**Required work**. All of the data below should be written out again exactly.

**Dataset extract**.
++++++++

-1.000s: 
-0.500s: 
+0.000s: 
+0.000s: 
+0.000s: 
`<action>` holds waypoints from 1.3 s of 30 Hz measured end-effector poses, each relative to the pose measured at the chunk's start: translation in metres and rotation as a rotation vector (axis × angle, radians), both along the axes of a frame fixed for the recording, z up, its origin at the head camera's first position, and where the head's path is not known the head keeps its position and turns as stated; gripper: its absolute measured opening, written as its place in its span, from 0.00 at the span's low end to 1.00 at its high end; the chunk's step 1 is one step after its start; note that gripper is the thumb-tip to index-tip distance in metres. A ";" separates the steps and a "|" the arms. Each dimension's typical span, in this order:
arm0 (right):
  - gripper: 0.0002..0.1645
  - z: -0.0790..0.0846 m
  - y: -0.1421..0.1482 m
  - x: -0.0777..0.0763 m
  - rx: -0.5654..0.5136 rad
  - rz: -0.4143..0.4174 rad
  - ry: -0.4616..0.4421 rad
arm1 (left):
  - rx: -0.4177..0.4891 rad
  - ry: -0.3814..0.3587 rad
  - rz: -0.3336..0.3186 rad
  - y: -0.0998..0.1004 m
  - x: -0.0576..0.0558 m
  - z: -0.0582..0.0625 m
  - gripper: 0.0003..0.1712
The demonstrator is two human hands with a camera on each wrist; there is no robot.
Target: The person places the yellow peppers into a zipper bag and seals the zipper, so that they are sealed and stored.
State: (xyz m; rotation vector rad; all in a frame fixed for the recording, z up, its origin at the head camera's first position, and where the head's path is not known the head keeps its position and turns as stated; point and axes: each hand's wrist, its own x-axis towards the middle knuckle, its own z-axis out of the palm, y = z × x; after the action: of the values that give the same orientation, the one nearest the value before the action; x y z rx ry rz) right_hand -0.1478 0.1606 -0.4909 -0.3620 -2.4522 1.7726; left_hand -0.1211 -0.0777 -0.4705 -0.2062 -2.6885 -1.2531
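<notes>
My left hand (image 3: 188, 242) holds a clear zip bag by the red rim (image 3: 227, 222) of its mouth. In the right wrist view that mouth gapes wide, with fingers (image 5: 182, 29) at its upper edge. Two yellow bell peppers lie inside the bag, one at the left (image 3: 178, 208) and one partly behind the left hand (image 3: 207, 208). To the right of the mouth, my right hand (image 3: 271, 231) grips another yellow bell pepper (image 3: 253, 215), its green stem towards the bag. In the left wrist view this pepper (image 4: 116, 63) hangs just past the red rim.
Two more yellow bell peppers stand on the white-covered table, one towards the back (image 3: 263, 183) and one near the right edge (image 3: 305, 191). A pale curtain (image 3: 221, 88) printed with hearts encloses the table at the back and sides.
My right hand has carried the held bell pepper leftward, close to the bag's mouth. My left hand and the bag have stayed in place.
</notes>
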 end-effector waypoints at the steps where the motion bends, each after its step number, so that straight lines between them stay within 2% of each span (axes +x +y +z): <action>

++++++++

**Output of the task**.
-1.000s: 
-0.500s: 
+0.000s: 
+0.000s: 
+0.000s: 
`<action>` holds waypoints from 1.3 s of 30 Hz measured end-effector poses, each relative to the pose measured at the chunk's start: translation in metres and rotation as a rotation vector (axis × angle, radians), both along the axes of a frame fixed for the recording, z up, its origin at the head camera's first position, and where the head's path is not known the head keeps its position and turns as stated; gripper: its absolute measured opening, written as its place in its span, from 0.00 at the span's low end to 1.00 at its high end; the chunk's step 1 is one step after its start; note that gripper is the thumb-tip to index-tip distance in metres. A ";" separates the steps and a "|" the arms. Each dimension's typical span, in this order:
arm0 (right):
  - gripper: 0.0002..0.1645
  - z: -0.0790..0.0846 m
  - y: -0.1421..0.1482 m
  - x: -0.0777..0.0763 m
  - rx: -0.5654..0.5136 rad
  - rz: -0.4143..0.4174 rad
  - ry: -0.4616..0.4421 rad
arm1 (left):
  - rx: -0.4177..0.4891 rad
  - ry: -0.3814..0.3587 rad
  - rz: -0.3336..0.3186 rad
  - y: -0.0998..0.1004 m
  - x: -0.0576..0.0558 m
  - z: -0.0582..0.0625 m
  - gripper: 0.0003..0.1712
The demonstrator is two human hands with a camera on each wrist; there is no robot.
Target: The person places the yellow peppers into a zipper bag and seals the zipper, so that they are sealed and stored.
State: (xyz m; rotation vector rad; all in a frame fixed for the recording, z up, its origin at the head camera's first position, and where the head's path is not known the head keeps its position and turns as stated; point and axes: each hand's wrist, its own x-axis towards the middle knuckle, its own z-axis out of the palm, y = z × x; after the action: of the values that give the same orientation, the one nearest the value before the action; x y z rx ry rz) right_hand -0.1478 0.1606 -0.4909 -0.3620 -2.4522 1.7726; left_hand -0.1211 -0.0777 -0.4705 -0.2062 -2.6885 -1.2531
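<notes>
My left hand (image 3: 188, 242) holds a clear zip bag by the red rim (image 3: 227, 222) of its mouth. In the right wrist view that mouth gapes wide, with fingers (image 5: 182, 29) at its upper edge. Two yellow bell peppers lie inside the bag, one at the left (image 3: 178, 208) and one partly behind the left hand (image 3: 207, 208). To the right of the mouth, my right hand (image 3: 271, 231) grips another yellow bell pepper (image 3: 253, 215), its green stem towards the bag. In the left wrist view this pepper (image 4: 116, 63) hangs just past the red rim.
Two more yellow bell peppers stand on the white-covered table, one towards the back (image 3: 263, 183) and one near the right edge (image 3: 305, 191). A pale curtain (image 3: 221, 88) printed with hearts encloses the table at the back and sides.
My right hand has carried the held bell pepper leftward, close to the bag's mouth. My left hand and the bag have stayed in place.
</notes>
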 end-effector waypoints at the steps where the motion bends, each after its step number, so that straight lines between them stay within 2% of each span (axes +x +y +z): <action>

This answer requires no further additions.